## Your goal
For this exercise, repeat exactly the lines below starting at the line holding "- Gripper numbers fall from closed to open" and ending at the line holding "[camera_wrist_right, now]", both included, with no extra lines and no pictures.

## Exercise data
# # #
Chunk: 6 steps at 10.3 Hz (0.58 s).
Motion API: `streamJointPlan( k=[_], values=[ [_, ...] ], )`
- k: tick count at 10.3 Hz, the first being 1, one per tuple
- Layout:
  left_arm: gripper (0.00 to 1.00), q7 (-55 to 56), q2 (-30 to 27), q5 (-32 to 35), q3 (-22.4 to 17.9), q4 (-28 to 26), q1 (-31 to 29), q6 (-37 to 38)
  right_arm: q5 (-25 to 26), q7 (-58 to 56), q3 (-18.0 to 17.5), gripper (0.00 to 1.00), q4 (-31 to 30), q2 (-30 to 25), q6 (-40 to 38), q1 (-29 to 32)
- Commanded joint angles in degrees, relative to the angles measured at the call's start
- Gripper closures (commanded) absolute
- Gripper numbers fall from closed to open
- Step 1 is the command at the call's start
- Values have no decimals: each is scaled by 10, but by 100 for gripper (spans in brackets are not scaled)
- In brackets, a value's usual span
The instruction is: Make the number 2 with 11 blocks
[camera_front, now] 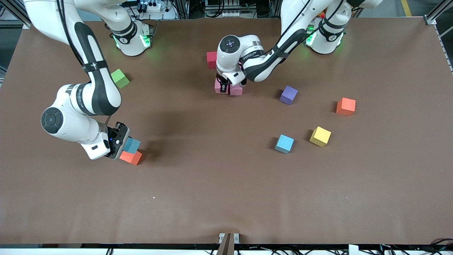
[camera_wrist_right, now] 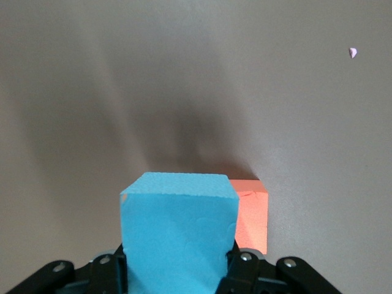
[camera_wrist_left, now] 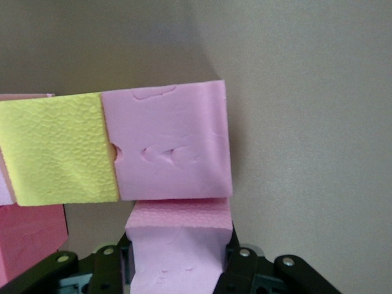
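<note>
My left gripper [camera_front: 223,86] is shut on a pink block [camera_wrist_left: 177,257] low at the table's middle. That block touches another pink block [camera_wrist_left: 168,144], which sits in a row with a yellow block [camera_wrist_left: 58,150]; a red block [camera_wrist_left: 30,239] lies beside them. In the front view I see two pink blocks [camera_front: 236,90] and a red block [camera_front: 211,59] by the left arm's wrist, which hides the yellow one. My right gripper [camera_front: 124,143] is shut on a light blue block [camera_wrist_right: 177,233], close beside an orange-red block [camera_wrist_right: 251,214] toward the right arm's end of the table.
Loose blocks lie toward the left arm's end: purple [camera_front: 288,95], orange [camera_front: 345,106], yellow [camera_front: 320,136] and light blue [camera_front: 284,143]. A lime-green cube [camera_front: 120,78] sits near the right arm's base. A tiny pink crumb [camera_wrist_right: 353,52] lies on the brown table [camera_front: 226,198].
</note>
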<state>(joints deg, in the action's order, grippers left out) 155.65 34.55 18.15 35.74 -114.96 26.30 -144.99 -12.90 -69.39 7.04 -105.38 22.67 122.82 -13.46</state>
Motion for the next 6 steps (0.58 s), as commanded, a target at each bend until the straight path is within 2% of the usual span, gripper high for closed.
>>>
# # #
## Response to the task
- Gripper numbers fall from closed to open
- Step 1 is the command at the call's start
- Values have no decimals: each is scaled by 10, but by 100 for gripper (spans in brackets are not scaled)
- In brackets, a value's usual span
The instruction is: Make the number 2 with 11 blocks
[camera_front, now] 
[camera_wrist_right, now] 

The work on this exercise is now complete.